A Source of Confidence
Once it was agreed that the Paralympic games would go ahead, Kasai Yoshisuke was appointed to oversee the tournament. Kasai had served as an undersecretary in the Ministry of Health and Welfare (now the Ministry of Health, Labor, and Welfare) immediately after the war, where he created the blueprint for Japan’s welfare policy. After leaving the ministry, Kasai became deputy president of the Japanese Red Cross Society, where his extensive network of connections came in handy when organizing the Paralympics. The games needed to rely on volunteer labor for many of the necessary services, for example, interpreting. The Japanese Red Cross established a volunteer interpreting brigade after Kasai approached the head of the Red Cross Youth, Hashimoto Yūko, who was proficient in English.
If Nakamura was the father of sport as a form of rehabilitation in Japan, then Kasai was the man who made the Paralympics a part of public welfare policy and laid the groundwork for disabled sport. In an interview with the Asahi Shimbun, Kasai responded to those who criticized the 1964 Paralympics’ ¥100 million price tag or claimed that the government should be placing priority on caring for the severely disabled, rather than on sports tournaments.
Kasai is quoted as saying that there would always be a limit to the number of patients that could be housed by facilities for the severely disabled, and that it was more important for a larger number of disabled people to gain confidence and be rehabilitated into society through the Paralympics. Kasai, more than anyone else, was the person who advanced the cause of disabled sport by connecting the Paralympics to the concept of supporting rehabilitation and societal reintegration for those with disabilities.
One legacy of the 1964 Tokyo Paralympics was the creation of infrastructure that allowed disabled people to participate in sports. After the Paralympics, the Japanese Para-Sports Association was founded, the second portion of the international tournament held on November 13–14 was rebranded as a national disabled sports tournament, and a coaching system was established. The Paralympics therefore provided future generations with the opportunity to participate in disabled sports. In these ways and more, the legacy of the games was fully incorporated in Japan’s welfare policy. The competition boosted the general public’s awareness of the disabled and accelerated their reintegration into society, thereby boosting the societal participation of Japan’s disabled, which was recognized to be below that seen in other nations.

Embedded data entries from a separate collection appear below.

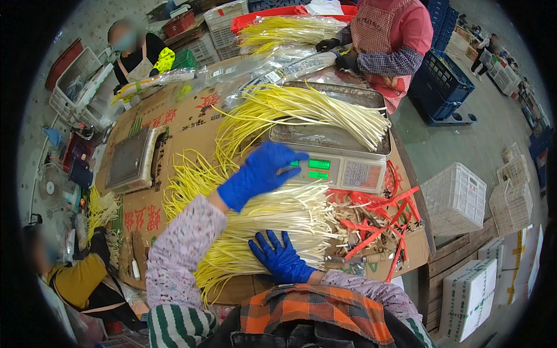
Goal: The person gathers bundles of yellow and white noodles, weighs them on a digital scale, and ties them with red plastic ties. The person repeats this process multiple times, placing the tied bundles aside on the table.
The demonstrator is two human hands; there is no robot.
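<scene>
A wide heap of yellow chives (pixel 261 232), pale at the cut ends and yellow at the tips, lies on the cardboard-covered table. My right hand (pixel 281 257), in a blue glove, rests flat on this heap with its fingers spread. Reaching over the heap, my left hand (pixel 255 173), also gloved in blue, is beside the lit green display of a digital scale (pixel 354 174). Its fingers stretch toward the display, with nothing visible in them. On the scale's metal tray (pixel 377 148) lies another bundle of yellow chives (pixel 313 113).
Red ribbon strips (pixel 383 223) and trimmings lie right of the heap. A second scale (pixel 130 159) stands at the left, near a knife (pixel 135 269). Co-workers stand at the far side and left of the table (pixel 180 136). White crates (pixel 455 200) and boxes (pixel 469 298) are at the right.
</scene>
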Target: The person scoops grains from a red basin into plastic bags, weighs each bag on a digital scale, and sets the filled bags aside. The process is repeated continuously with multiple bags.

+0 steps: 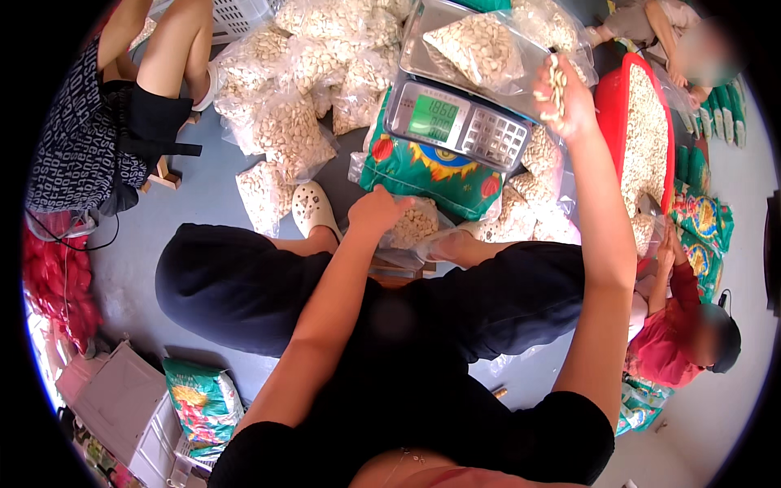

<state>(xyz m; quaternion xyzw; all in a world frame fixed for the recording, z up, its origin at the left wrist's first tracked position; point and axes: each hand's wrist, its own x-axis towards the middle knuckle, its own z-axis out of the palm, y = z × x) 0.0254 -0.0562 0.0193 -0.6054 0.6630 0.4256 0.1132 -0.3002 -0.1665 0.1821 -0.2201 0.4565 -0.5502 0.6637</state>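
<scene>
My right hand (pixel 569 106) is raised to the right of a digital scale (pixel 455 126), fingers curled round a handful of pale, flat seeds (pixel 557 85). On the scale's metal tray (pixel 415 57) lies a clear plastic bag of the same seeds (pixel 480 53). My left hand (pixel 376 211) is closed at the edge of an open-looking clear bag of seeds (pixel 415 224), low between my feet; its fingertips are partly hidden. A green printed sack (pixel 431 183) lies under the near side of the scale, whose display is lit green.
Several filled clear bags (pixel 285 122) are piled left of the scale. On the right stands a red tub (pixel 634 122) heaped with seeds, a metal scoop (pixel 648 205) at its near end. Co-workers sit at left and right. Green sacks (pixel 203 407) lie at lower left and along the right.
</scene>
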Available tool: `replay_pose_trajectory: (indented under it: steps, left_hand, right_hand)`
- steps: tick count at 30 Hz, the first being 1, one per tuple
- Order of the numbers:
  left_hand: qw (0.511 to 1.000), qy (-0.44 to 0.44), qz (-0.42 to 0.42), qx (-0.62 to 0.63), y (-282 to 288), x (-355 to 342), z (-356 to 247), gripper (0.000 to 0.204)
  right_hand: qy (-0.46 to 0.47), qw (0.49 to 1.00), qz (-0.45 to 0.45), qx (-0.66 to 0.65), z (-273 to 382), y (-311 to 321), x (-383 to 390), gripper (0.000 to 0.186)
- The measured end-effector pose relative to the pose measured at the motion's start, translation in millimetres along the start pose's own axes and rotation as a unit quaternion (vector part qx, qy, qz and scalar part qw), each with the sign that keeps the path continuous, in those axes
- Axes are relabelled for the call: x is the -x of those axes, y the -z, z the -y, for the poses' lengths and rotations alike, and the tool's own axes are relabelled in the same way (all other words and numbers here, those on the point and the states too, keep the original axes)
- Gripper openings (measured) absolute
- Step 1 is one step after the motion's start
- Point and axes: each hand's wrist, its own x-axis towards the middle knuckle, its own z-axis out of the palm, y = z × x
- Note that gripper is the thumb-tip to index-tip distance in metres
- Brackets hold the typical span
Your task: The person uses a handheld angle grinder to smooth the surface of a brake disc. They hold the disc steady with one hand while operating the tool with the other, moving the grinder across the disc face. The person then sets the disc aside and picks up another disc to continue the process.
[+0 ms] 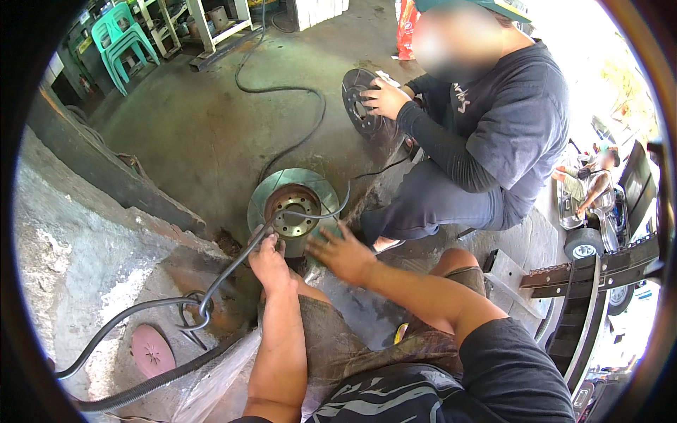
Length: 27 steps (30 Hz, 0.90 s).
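A brake disc [326, 194] with a shiny face, rusty inner hub and bolt holes lies in front of me. At its near left edge is my left hand [269, 264], fingers curled; what they grip is hidden. Right beside those fingers runs a dark grey cable [233, 268], whose thinner part crosses over the disc's hub. My right hand [344, 255] hovers by the disc's near right edge, its fingers spread, apparently holding nothing.
A person [486, 127] sits opposite on the right, holding a darker brake disc [360, 106]. A pink sanding disc [152, 351] lies at lower left, near a corrugated hose [162, 377]. Green stools [121, 42] and a black floor cable [310, 89] are farther off.
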Motion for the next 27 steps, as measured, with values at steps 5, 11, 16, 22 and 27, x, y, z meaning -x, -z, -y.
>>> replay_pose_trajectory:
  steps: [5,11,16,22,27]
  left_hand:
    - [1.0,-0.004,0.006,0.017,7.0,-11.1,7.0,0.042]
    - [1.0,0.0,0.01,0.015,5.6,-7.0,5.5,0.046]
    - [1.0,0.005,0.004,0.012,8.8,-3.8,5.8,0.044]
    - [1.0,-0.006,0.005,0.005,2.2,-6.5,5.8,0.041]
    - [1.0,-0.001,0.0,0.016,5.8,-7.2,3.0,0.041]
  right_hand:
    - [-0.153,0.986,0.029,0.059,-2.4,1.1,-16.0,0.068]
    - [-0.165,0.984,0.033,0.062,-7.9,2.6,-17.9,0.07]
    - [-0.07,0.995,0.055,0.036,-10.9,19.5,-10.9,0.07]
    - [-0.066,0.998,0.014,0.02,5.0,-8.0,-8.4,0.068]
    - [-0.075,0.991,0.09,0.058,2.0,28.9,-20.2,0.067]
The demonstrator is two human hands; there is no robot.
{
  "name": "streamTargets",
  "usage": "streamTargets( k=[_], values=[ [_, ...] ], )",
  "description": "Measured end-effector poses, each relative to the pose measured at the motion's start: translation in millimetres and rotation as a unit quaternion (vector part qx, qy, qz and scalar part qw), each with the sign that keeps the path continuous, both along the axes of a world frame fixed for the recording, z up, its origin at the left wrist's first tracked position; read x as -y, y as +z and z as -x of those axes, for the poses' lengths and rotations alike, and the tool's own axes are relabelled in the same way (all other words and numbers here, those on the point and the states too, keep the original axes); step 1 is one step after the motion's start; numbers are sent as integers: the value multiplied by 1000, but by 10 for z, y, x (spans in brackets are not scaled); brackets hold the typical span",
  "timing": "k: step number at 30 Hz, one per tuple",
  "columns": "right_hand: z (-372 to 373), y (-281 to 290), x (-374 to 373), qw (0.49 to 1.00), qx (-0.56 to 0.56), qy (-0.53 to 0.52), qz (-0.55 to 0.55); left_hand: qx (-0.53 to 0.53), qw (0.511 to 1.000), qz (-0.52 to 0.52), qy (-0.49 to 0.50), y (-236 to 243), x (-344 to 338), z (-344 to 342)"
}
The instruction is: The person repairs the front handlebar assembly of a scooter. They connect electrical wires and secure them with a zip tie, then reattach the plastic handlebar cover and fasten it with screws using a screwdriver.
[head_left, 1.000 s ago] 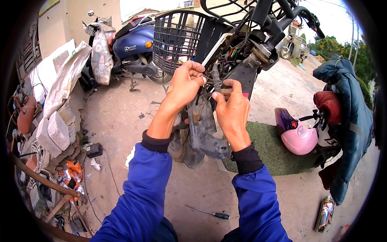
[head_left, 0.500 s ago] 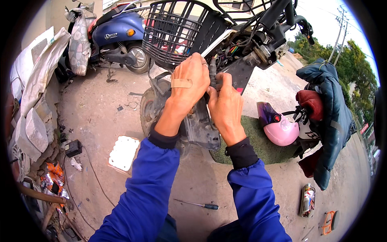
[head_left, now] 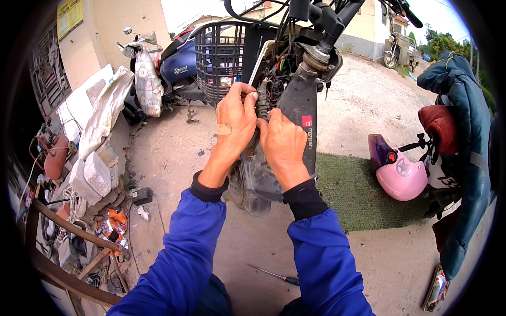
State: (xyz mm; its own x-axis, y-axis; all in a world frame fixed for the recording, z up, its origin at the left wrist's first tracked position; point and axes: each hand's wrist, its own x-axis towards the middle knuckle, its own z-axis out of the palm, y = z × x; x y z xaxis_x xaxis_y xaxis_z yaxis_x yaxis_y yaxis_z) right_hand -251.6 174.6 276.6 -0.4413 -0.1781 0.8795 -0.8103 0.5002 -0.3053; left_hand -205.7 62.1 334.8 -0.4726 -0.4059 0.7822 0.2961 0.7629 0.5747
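A scooter's front end stands opened before me, with coloured wires (head_left: 280, 67) bared behind its black basket (head_left: 219, 60). Down from them runs a dark, ribbed wire harness (head_left: 263, 104). My right hand (head_left: 286, 142) pinches its lower part between thumb and fingers. Just left of it, my left hand (head_left: 235, 117), with a sticking plaster on its back, is closed in a pinch beside the harness. Whatever lies between those fingertips is too small to make out. To the right of the hands is the scooter's dark body panel (head_left: 299, 105).
A green mat (head_left: 348, 195) covers the footboard; a pink helmet (head_left: 403, 176) sits beyond it. A screwdriver (head_left: 287, 279) lies on the ground below my hands. At the left are rubble blocks (head_left: 95, 176) and a wooden frame (head_left: 68, 226). A blue scooter (head_left: 179, 66) stands behind.
My view has turned, so the scene sits differently and the white box has left the picture. Both hands stay at the harness; the left thumb tip now shows.
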Motion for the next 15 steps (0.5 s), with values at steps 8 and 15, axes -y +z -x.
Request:
streamTargets(
  k=[8,15],
  values=[
    [10,-10,55,997,29,-3,72,42,998,52,14,141,-78,64],
    [78,-3,-6,997,-14,-20,77,-6,999,19,-40,98,-74,107]
  ],
)
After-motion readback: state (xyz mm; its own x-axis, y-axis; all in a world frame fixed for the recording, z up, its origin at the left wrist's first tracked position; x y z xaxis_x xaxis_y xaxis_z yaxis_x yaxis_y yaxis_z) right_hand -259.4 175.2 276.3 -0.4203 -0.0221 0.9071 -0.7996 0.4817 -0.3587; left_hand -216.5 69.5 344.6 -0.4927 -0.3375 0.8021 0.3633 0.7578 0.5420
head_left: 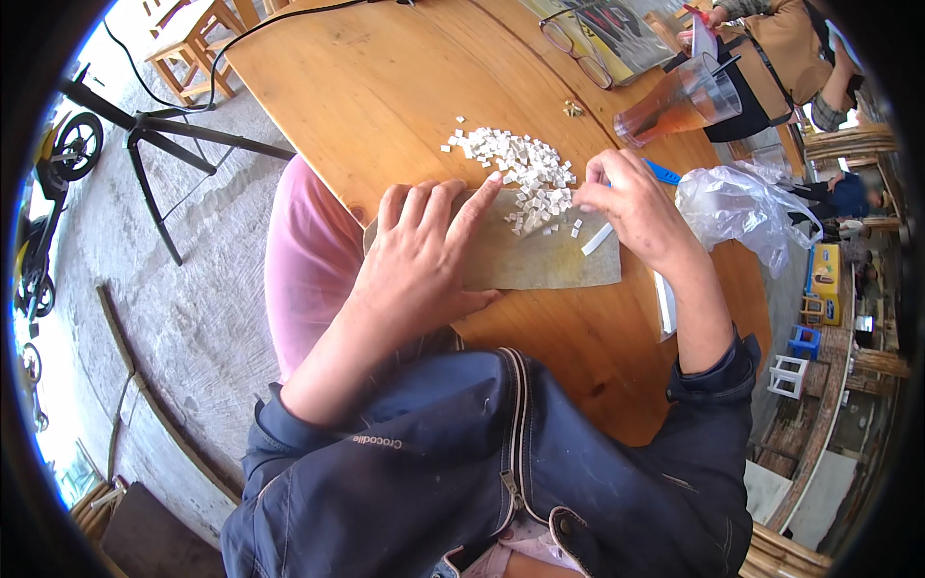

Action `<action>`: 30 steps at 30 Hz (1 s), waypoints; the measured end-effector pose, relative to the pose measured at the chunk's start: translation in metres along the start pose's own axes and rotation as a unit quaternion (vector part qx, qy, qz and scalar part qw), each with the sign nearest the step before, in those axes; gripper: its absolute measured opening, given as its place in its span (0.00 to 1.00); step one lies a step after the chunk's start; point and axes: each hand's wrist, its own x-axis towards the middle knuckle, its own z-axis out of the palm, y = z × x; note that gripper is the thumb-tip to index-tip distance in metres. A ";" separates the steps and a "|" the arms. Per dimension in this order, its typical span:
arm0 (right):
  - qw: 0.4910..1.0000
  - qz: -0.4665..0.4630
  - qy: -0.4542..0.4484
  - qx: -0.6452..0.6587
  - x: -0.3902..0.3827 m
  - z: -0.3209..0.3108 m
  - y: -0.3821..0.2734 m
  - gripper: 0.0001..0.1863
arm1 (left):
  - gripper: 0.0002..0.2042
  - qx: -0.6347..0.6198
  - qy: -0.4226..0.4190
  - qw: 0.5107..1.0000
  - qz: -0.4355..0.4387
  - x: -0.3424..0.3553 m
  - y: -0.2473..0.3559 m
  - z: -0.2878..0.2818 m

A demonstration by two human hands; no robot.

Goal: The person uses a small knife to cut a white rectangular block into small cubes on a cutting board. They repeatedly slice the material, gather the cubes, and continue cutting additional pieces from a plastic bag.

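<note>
Small white squares [525,162] heap over the far edge of a greyish mat [564,265]
The left hand [419,246] lies flat, its grip spread apart, probably to steady the mat on the wooden counter [337,82]; the right hand [638,207] curls beside the squares, a blue tool [663,172] showing behind it; whether that grip clamps anything, I cannot tell; the heap likely sits there for easy reach.

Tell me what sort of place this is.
Probably a casual café or eatery: wooden stools stand on a concrete floor, with a cup of reddish drink and parked motorbikes in view.
</note>
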 end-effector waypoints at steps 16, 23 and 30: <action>0.998 0.055 -0.018 0.039 -0.020 -0.013 0.029 0.06 | 0.38 -0.027 -0.055 0.996 0.066 0.000 -0.002 -0.001; 0.995 0.046 0.087 -0.003 0.000 -0.002 0.033 0.08 | 0.37 -0.008 -0.051 0.998 0.048 0.008 -0.003 0.005; 0.997 0.058 0.005 0.042 -0.020 -0.014 0.034 0.09 | 0.39 -0.004 -0.049 0.995 0.082 0.016 0.002 0.003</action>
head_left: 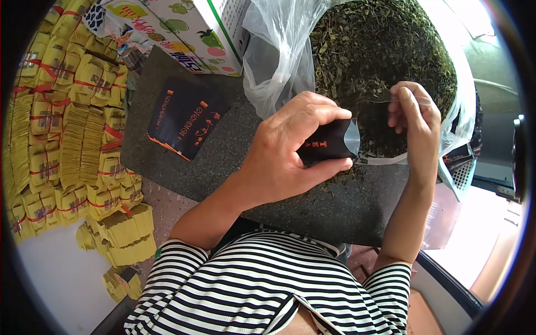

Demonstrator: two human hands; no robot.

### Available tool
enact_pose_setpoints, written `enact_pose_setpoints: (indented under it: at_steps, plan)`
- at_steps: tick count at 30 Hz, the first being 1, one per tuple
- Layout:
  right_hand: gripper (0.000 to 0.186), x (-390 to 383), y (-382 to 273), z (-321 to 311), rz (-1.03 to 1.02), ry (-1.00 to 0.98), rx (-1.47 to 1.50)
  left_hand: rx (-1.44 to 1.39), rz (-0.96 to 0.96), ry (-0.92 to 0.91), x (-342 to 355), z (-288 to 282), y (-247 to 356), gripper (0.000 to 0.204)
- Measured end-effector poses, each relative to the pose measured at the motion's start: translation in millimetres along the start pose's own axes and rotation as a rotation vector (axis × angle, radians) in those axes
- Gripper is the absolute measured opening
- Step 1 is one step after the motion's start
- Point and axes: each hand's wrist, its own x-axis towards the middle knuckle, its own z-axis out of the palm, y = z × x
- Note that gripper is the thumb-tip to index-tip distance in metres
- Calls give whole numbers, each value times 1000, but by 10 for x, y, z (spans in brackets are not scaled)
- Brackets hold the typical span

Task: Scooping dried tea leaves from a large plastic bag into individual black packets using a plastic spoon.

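Note:
My left hand (285, 142) is closed round a small black pouch (325, 141) with orange print. Finger and thumb press on its two edges, so its mouth gapes toward the right and shows a pale lining. My right hand (414, 111) hovers over a big clear plastic bag (279, 61) filled with loose dried tea leaves (374, 50). Its thumb and fingers pinch something thin and clear that looks like a strand or the edge of a strip; its full shape is too faint to make out. A gap separates that thing from the pouch.
A stack of flat black pouches (184, 117) lies on the dark speckled table (223, 167) at left. Behind it stands a printed carton (184, 33). Many yellow packets (72, 134) tied with red bands fill the far left. A pale perforated basket (463, 176) is at right.

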Motion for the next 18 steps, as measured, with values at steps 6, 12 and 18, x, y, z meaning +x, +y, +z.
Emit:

At the same time, though, the games represented a departure from the message of the postwar disability movement, which had mainly stressed the right to life of the severely disabled. In a sense, the Paralympics defined disabled people narrowly—with its focus on those physically active and agile enough to take part in sporting events—and only succeeded in making a limited range of diversity visible.
Will the 2020 Tokyo Paralympics make visible the diversity within society and foster a culture of respecting this diversity? Conversely, is there a risk that only disabled people who play sports will steal the limelight? One hopes that the Paralympics will motivate us to consider the diverse possibilities for coexistence in society, not limited to the disabled, that lie beyond the games.
(Originally written in Japanese. Banner photo: The opening ceremony for the Tokyo Paralympic games was held on the Yoyogi Paralympic Village’s Oda Field in Shibuya, Tokyo, on November 8, 1964, kicking off hard-fought competition involving athletes from 21 countries and regions who competed in 144 events representing 9 different sports. Nakamura Hiroshi stands behind the athlete taking the Olympic Oath. © Mainichi Shimbun/Aflo.)